*DATA BLOCK:*
────────────────────

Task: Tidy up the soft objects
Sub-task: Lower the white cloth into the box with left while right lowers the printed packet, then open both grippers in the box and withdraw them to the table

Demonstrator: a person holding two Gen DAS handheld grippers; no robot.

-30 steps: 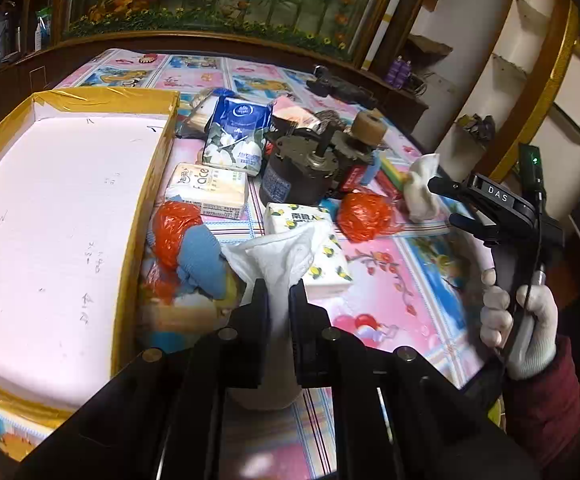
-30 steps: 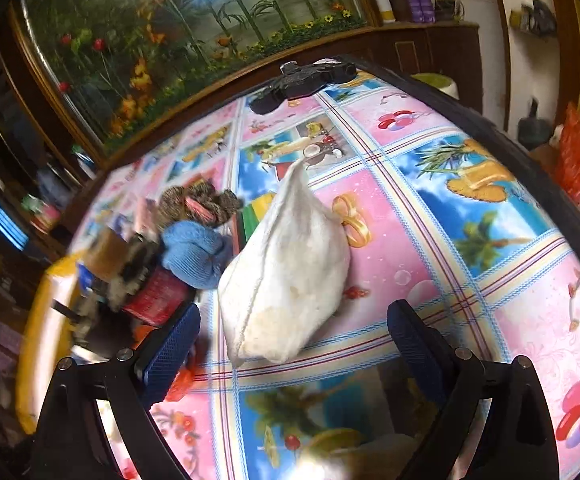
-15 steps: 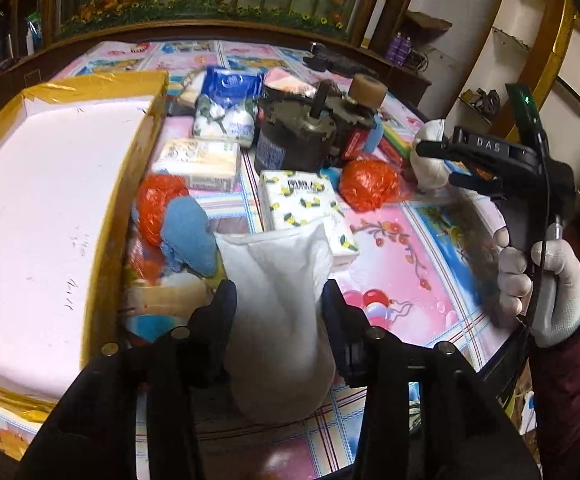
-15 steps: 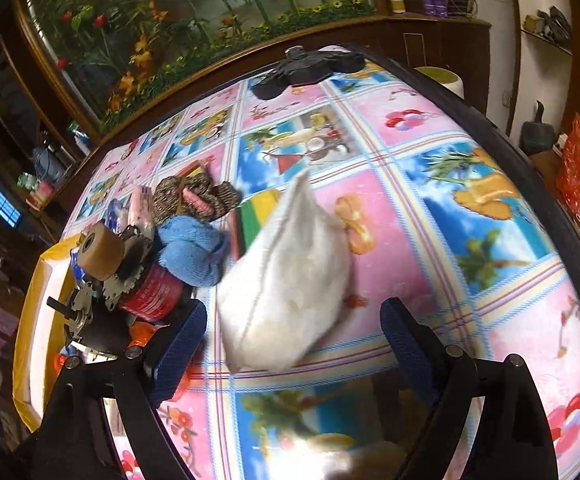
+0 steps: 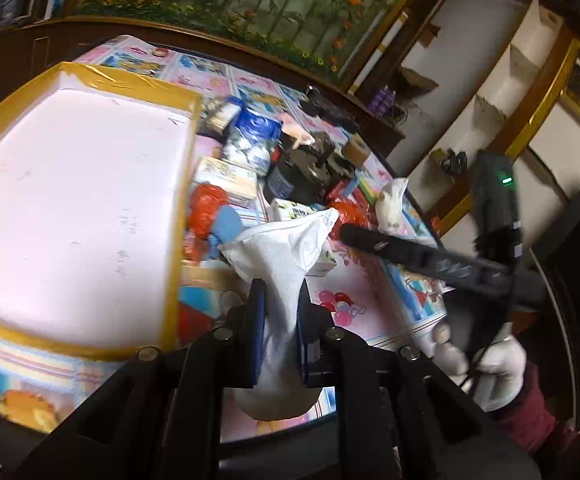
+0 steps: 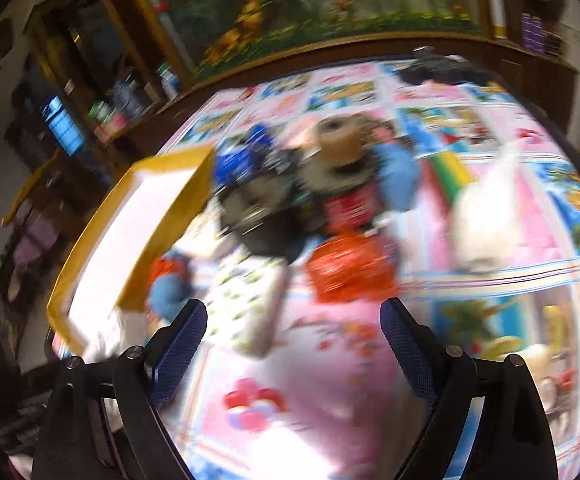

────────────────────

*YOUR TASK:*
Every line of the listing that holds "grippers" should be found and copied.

*REPLY:*
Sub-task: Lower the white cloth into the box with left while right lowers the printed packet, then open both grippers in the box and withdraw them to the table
Demonstrator: a person holding two Gen DAS handheld grippers; no robot.

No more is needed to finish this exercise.